TL;DR - Are AFCI breakers for each room/bedroom a code requirement in California?


----------



## mark handler (Oct 10, 2017)

Short answer is yes, with exceptions
Will post code sections tomorrow


----------



## cda (Oct 10, 2017)

Welcome to the great forum!!!


----------



## cda (Oct 10, 2017)

Ok with more info 

Home warranty is hard to deal with. I finally gave up and took the yearly fee and stuck it in a maintenance fund. I came out ahead that way.

Will let the code people talk if needed


----------



## cda (Oct 10, 2017)

A good read::



https://www.mikeholt.com/mojonewsar...I_-_Why_I_Have_a_Problem_With_It~20020801.htm


----------



## mark handler (Oct 10, 2017)

CA Electrical code
210.12 (A) requires them in a number of rooms but not all rooms.
210.12 (C) covers modifications, when they might be required in existing homes.

But if you have breakers that were fused or melting in the panel, it is not a Arc-Fault issue.
You might have an outdated or faulty main electric panel, faulty breaker, or It is an overloaded circuit.

Get a licensed Electrician to check it out. Do not delay.

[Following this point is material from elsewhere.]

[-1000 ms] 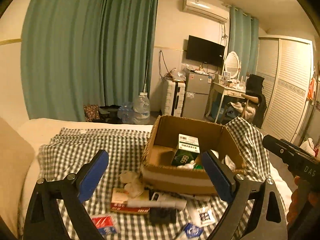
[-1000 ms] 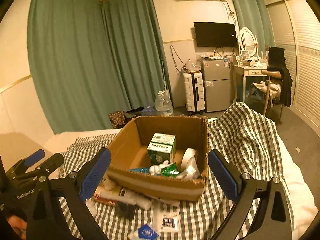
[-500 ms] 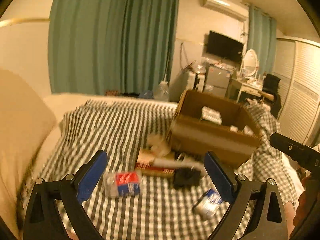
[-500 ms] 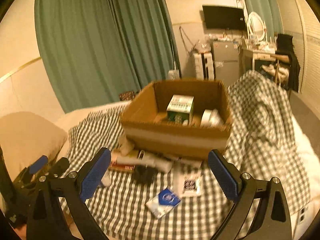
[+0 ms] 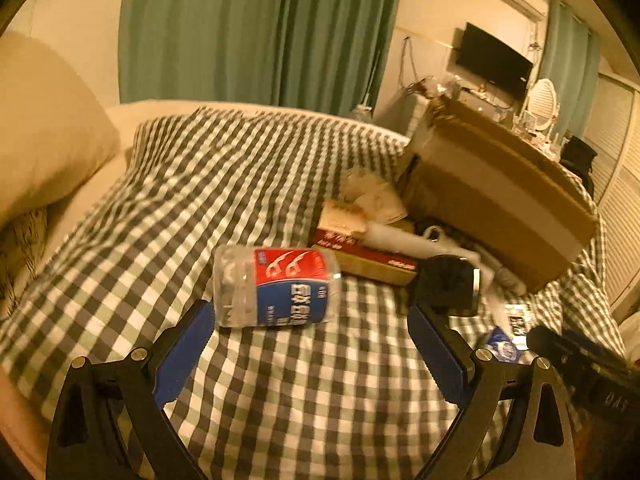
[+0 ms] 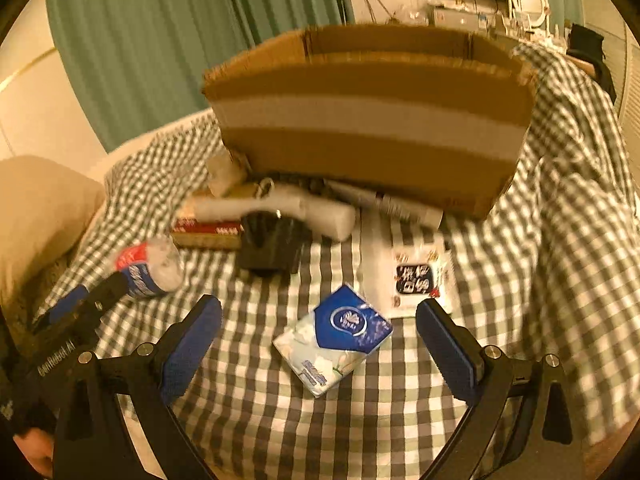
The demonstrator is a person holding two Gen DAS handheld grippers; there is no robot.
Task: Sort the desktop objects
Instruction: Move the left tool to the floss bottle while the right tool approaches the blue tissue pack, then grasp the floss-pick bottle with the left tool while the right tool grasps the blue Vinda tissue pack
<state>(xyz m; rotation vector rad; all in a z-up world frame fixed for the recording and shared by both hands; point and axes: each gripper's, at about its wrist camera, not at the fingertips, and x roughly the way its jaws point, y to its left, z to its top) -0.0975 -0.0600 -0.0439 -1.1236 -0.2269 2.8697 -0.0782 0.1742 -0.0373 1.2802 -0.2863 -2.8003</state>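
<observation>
I hold my left gripper (image 5: 312, 344) wide open just before the small clear plastic bottle with a red and blue label (image 5: 276, 286) and my right gripper (image 6: 320, 340) wide open around the blue and white tissue pack (image 6: 334, 338), both lying on the checked cloth (image 6: 520, 280) near the brown cardboard box (image 6: 372, 120), where I judge they belong.

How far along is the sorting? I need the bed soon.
Nothing is in hand: both grippers, left and right, are open. The box hides its contents here. Still out on the checked cloth: the bottle, tissue pack, red box and others.
</observation>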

It can cause a life threatening fire.


----------



## cda (Oct 10, 2017)

SonOfKorhal said:


> Hello everyone,
> 
> I have been doing some internet research and am having trouble trying to figure out the NEC for California on AFCI/GFCI breakers.
> 
> ...



Did you happen to keep the old breakers or take pictures of them and the panel??

Look something like this, maybe not as bad::

https://ixquick-proxy.com/do/spg/sh...ou028.jpg&sp=5934b007bf84f94dbbef68c2d8d073a8



https://ixquick-proxy.com/do/spg/sh...reak4.jpg&sp=6ecb2b0827995c671533316a5007a099


----------



## ICE (Oct 17, 2017)

A dwelling built in 1984 can remain untouched without AFCI.  A service panel can be replaced without installing AFCI.  However, your panel did have AFCI.  What if it was a refrigerator that died.  And the dead refrigerator had an ice maker but the refrigerator that the insurance company wants to provide doesn't have an ice maker.  Where's the fair in that.

Another thing to consider is that some jurisdictions tweak the code and yours might require AFCI for a service upgrade no matter what the circumstances are.


----------